Data presented under Historical Climate Conditions are reanalysis products derived from ERA5-Land data. ERA5-Land is a global land-surface dataset at 9 km resolution, consistent with atmospheric data from the ERA5 reanalysis from 1950 onward. Climate reanalyses combine past observations with models to generate consistent time series of multiple climate variables. They provide a comprehensive description of the observed climate as it has evolved during recent decades, on 3D grids at sub-daily intervals. 

This data has been collected, aggregated and processed by the Climate Resilience Cluster of the European Space Agency’s (ESA) Earth Observation for Sustainable Development (EO4SD) initiative.

Key Vulnerabilities
  • Chile has suffered many instances of drought, including a drought between 2008-2015 that affected much of the southern and central areas. Drought impacts human health by changing water availability and food production, agricultural production, energy, mining, among other important sectors. Rising temperatures and changing climatic patterns could impact the incidence of droughts in certain regions. 
  • The area between Santiago and Puerto Montt are most exposed to fire. Wild fire affects human health, urban populations, forests, agricultural lands, soil health, among other important sectors. Changes in precipitation and water management can leave forested areas vulnerable to wildfires during fire season. Chile was affected by extensive wildfires in 2017.
  • Precipitation patterns, land use, wind, glacial and snow melt, and other climatic conditions affect river systems. Flooding can impact human population, energy production, critical infrastructure, agricultural production, and water quality. Most flooding occurs during the rainy season between April and September. However, Chile has recently experienced flash flooding in connection to temperature changes and snow melt.
  • Flooding and wildfire events occur with higher frequency while earthquake, the third most frequent disaster represents a significant percentage of mortality and economic damages caused by natural disasters.

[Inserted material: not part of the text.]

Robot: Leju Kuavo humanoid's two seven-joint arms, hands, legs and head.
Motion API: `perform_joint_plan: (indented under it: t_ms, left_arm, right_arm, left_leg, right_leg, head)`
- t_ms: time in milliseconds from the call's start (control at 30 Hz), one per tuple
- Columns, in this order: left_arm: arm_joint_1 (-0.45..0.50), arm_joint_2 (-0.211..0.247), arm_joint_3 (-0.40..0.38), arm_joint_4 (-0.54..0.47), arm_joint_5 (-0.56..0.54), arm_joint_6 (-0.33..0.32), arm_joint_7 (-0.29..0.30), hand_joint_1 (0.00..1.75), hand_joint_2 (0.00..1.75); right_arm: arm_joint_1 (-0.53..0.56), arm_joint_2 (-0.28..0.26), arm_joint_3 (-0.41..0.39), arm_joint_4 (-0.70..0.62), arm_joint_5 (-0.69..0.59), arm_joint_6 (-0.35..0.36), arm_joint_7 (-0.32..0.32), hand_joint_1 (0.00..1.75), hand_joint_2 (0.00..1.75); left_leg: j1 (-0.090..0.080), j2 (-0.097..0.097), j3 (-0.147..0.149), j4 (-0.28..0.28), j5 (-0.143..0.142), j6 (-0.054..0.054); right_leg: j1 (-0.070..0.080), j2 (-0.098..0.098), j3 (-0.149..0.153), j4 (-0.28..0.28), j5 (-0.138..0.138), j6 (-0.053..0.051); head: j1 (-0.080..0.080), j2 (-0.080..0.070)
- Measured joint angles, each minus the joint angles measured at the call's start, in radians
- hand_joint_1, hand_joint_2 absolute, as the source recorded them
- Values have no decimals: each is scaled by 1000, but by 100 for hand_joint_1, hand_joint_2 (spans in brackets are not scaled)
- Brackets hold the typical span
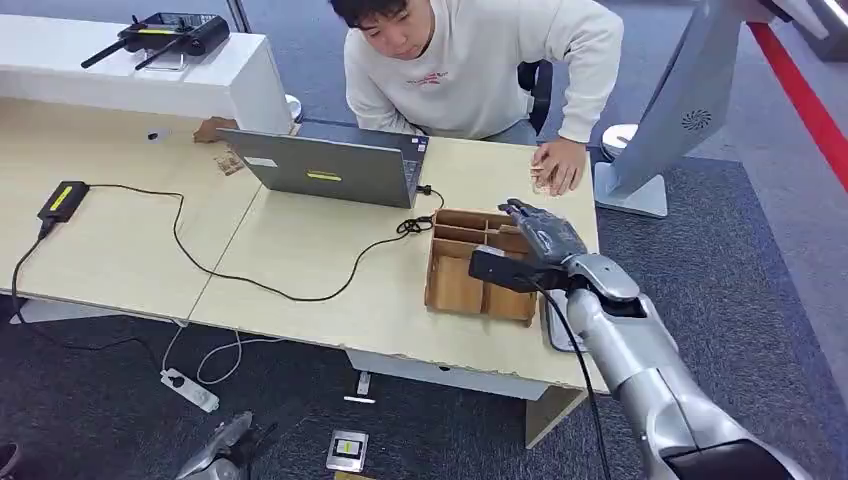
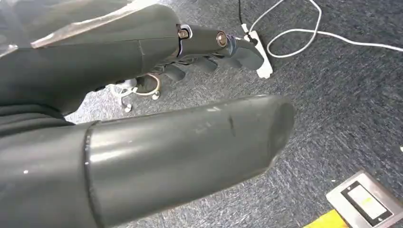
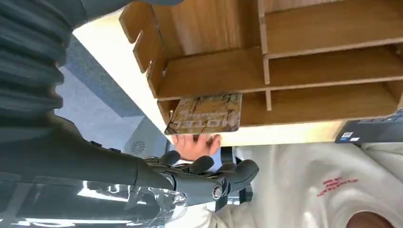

  • Water resources will be affected by changing temperatures, precipitation regimes, and humidity, which will have long-term implications on the amount and quality of water available.
  • Chile is experiencing an increase in the occurrence of forest fires. In 2017 forest fires impacted approximately 1,000,000 acres of vegetation and reached record proportions. (Disaster Management Reference Handbook, 2016)
  • The area between Santiago and Puerto Montt are most exposed to fire with an average 3,000-5,000 fires each fire season. Chile was recently affected by extensive wildfires in 2017 which impacted approximately 1,000,000 acres of vegetation and reached record proportions (Disaster Management Reference Handbook, 2016).
  • Temperature related hazards are mostly connected with cold temperatures and cold fronts. In 2011, a cold front impacted an estimated 25,000 people in vulnerable conditions (Disaster Management Reference Handbook, 2016).
  • Climate change threatens to exacerbate the hydro-meteorological risks such as recurring floods and drought; prolonged drought in turn is projected to worsen the impacts of forest fires.
  • While uncertain, projections on rainfall seasonality project an increase in rainfall seasonality and an increase in the annual mean drought index from -0.76 SPEI in 2040-2059 to -1.42 SPEI in 2080-2099.
  • Chile’s strategic plan to address disaster risk focuses on four pillars that include institutional strengthening, strengthening monitoring and early warning systems, developing a culture of prevention and resilience building, addressing transversal aspects of disaster risk (including climate change), and investing in preparedness to achieve an effective response. (Chile Strategy for Disaster Risk Management, 2016)
  • Disaster risk management has been included in sectoral plans as is the case with the National Energy Strategy, National Water Strategy, and the National Strategy for Climate Change and Vegetation Resources
  • While Chile has taken important steps to address disaster risk, it recognizes the importance of addressing social, economic, and other underlying risk factors that lead to vulnerability.